MUMBAI: Dog bites in Mumbai accounted for more deaths in 20 years than the combined toll in two deadly terror strikes in the city-the 1993 serial bomb blasts and 26/11 attacks.
Brihanmumbai Municipal Corporation (BMC) made this startling disclosure before the Supreme Court on Wednesday. Since 1994, a total of 429 people, bitten by stray dogs, have succumbed to rabies and during the same period dog bites injured 13.12 lakh people. In the 1993 serial bomb blasts, a total of 257 people were killed and 717 injured. The 26/11 fidayeen attack on Mumbai resulted in 164 deaths and injuries to 308 others. Together, the toll was 421 deaths and 1,025 injured.
Appearing for the BMC, senior advocate Shekhar Naphade targeted NGOs which have moved the court against culling of strays. He told a bench of Justice Dipak Misra and P C Pant "the NGOs are active and make noise only in court. Every year, a large number of persons get bitten by dogs in Mumbai. When we try to remove the dogs, animal lovers protest. They do nothing on the ground to eliminate the problem. Let NGOs disclose to the court what have they done at the ground level".

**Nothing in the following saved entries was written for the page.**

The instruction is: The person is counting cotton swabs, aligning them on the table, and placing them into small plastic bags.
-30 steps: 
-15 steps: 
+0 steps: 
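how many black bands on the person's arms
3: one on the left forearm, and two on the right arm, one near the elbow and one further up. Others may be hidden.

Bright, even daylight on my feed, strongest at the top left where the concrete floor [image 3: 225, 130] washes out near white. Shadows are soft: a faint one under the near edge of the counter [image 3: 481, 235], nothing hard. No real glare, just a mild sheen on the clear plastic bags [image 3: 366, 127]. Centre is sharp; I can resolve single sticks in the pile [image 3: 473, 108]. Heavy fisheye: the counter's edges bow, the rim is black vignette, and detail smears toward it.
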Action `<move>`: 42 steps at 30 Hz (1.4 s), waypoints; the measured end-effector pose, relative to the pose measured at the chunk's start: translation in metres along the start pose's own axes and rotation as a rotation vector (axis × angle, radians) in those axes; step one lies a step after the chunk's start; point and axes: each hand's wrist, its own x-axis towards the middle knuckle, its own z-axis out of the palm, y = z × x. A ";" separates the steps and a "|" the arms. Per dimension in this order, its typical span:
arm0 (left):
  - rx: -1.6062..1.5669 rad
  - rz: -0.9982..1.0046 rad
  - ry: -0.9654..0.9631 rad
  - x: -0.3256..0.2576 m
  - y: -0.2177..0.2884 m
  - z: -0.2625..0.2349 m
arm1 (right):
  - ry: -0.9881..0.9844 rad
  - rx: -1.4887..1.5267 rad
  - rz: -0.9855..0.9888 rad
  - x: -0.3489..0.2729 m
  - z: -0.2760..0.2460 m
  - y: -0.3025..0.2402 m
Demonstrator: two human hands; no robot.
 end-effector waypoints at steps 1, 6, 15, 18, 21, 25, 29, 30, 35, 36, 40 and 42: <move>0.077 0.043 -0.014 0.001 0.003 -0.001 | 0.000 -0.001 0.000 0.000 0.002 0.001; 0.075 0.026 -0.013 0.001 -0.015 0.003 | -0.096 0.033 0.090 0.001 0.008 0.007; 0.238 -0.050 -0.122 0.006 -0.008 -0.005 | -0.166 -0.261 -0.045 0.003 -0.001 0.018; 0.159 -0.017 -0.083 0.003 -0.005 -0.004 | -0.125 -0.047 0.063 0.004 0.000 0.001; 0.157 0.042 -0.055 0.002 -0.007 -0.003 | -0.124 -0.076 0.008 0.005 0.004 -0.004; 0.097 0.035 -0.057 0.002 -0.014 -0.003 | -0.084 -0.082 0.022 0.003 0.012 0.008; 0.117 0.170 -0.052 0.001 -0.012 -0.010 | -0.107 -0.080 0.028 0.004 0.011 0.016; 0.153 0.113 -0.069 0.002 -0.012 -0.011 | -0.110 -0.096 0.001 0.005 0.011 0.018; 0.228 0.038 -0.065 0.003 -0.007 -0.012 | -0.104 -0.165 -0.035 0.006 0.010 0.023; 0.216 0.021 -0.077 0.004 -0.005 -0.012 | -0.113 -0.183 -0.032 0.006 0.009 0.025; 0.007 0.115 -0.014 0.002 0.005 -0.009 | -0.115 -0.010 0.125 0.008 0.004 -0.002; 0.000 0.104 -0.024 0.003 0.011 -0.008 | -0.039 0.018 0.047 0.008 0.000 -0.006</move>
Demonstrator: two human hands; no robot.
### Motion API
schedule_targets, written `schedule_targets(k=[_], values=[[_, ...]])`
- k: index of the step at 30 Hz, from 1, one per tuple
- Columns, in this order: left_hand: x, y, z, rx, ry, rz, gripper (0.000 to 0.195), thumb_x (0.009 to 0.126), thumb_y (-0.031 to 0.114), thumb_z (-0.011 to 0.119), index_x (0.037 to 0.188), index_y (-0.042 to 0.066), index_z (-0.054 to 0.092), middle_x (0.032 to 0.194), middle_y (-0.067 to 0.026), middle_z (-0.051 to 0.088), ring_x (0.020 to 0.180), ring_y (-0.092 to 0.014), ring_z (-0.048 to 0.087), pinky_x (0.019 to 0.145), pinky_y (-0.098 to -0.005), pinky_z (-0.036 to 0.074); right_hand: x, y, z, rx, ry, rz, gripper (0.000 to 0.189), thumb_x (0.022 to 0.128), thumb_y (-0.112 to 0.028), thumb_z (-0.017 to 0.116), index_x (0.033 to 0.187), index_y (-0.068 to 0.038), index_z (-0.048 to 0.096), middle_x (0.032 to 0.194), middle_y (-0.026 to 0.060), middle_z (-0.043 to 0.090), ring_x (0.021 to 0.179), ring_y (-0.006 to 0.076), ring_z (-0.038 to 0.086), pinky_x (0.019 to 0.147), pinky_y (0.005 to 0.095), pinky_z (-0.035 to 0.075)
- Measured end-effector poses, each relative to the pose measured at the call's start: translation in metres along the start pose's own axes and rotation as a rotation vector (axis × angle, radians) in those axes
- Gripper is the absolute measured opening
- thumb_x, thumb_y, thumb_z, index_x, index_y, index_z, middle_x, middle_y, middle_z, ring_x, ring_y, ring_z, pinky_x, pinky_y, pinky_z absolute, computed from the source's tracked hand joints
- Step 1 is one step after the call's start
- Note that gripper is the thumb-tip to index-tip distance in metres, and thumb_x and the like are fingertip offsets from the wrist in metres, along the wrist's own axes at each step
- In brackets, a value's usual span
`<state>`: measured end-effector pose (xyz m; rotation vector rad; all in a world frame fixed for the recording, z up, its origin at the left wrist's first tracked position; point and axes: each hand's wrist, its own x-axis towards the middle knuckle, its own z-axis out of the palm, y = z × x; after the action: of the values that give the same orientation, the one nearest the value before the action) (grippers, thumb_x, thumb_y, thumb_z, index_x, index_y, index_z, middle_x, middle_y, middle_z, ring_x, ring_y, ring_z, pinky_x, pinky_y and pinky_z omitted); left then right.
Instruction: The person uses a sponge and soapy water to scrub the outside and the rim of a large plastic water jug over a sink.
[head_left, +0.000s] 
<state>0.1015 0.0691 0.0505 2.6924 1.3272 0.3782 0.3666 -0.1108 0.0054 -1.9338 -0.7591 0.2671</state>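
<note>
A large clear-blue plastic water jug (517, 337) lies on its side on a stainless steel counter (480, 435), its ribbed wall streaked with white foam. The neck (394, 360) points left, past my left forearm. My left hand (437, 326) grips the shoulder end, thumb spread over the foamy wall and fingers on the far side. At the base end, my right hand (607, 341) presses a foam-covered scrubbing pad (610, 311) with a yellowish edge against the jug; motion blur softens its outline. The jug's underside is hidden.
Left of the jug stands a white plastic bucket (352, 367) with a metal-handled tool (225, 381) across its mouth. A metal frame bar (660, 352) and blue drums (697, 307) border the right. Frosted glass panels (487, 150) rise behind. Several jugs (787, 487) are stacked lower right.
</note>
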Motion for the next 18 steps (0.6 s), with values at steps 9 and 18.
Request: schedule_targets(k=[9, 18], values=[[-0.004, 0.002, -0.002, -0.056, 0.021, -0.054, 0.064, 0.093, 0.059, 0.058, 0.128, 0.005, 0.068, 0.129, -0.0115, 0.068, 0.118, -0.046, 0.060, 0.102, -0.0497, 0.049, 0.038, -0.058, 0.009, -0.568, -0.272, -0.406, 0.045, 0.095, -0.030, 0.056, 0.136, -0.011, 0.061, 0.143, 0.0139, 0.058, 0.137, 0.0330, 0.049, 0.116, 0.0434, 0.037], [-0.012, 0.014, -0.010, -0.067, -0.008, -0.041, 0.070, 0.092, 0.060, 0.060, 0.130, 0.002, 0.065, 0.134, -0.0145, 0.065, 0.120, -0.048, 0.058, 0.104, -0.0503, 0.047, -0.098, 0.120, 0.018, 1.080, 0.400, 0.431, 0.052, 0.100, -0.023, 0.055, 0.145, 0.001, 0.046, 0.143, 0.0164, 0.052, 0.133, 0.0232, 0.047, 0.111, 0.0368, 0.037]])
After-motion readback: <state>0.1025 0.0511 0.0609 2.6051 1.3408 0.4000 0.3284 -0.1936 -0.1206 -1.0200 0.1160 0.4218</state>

Dog menace: SC asks animal board for rules
Appearing for a widow whose daily wager husband died of dog bite in Kerala, advocate V K Biju said the SC must decide which authority - the civic body or state government - should compensate the family.
Amicus curiae Dushyant Dave joined shoulder with Naphade and said he had received a message from a lady who has a spastic child who fears dogs. "She cannot take her child even around the housing society because of the huge number of stray dogs."
"There is one thing to be animal lover. But these animal lovers are so passionate that they obstruct the work of the civic bodies in capturing the stray dogs and sterilise them. Have the NGOs protested when infants are killed by stray dogs? Have the NGOs compensated the victims' families? Apart from injuries, several people desist from taking walk in the morning and evening because of the fear they have from dogs," he said.
The court, while asking the Animal Welfare Board to formulate a module to deal with the menace of stray dogs, asked states and union territories to respond to Dave's questions - how many deaths have been caused due to rabies and the number of dogs sterilised by the civic bodies.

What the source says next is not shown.